Camber Barni, quindi, è un autore che ha poco a che vedere con l’uomo di sola azione tratteggiato da Saba, che riteneva le poesie della Buffa composte immediatamente in trincea. Ciò è dimostrato da quel processo di rielaborazione e affinamento a cui si è già fatto cenno, volto a costruire strutture retoricamente più elaborate e a ricercare un più accurato ordine strofico e versale. A questa revisione di natura formale se ne affianca una di natura contenutistica e prospettica, finalizzata a dare maggior risalto a una rappresentazione propriamente corale attraverso una soluzione stilistica pressoché unica nel panorama della lirica italiana della Grande Guerra.

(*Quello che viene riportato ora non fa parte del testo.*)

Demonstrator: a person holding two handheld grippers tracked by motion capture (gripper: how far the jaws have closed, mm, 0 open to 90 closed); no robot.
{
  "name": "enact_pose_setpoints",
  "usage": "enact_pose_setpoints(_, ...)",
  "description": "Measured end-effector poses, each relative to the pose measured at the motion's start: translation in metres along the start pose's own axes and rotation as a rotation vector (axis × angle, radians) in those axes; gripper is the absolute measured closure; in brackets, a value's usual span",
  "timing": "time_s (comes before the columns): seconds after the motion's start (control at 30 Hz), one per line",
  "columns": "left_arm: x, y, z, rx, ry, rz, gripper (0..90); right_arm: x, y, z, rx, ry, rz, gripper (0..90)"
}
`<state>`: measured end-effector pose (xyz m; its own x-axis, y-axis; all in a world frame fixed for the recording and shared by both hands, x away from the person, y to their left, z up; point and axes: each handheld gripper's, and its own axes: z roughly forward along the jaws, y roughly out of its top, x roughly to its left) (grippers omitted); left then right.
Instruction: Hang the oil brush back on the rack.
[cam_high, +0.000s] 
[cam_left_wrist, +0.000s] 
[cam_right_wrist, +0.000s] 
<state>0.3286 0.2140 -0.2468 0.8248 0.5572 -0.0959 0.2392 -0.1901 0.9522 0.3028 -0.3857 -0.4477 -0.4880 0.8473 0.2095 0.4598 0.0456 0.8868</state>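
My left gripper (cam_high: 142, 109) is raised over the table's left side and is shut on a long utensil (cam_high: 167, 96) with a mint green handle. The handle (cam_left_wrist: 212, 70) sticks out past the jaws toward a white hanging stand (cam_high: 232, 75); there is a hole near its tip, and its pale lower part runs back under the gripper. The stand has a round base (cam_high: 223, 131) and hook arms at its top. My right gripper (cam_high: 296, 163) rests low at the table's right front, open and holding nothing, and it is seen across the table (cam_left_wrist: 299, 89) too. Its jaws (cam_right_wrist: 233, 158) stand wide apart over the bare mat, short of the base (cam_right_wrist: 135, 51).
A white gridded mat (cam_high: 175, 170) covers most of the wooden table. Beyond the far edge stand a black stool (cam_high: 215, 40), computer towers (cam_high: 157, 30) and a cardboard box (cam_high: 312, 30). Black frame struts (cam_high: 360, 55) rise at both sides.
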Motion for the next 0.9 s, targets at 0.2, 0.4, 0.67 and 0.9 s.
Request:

Il “noi”, infatti, è raccontato attraverso un concerto plurilinguistico in cui l’autore diventa semplice voce di una vicenda collettiva che lo comprende e lo rispecchia. Il poeta presenta empaticamente episodi e comportamenti di uomini quotidianamente confrontati con un’esperienza tragica, senza però ricorrere a toni di denuncia né a crude descrizioni, anzi conservando l’immagine della guerra come azione romantica, dura necessità a cui lui e i suoi commilitoni non vogliono sottrarsi, in quanto mossi da un assillo etico e da un grande senso del dovere.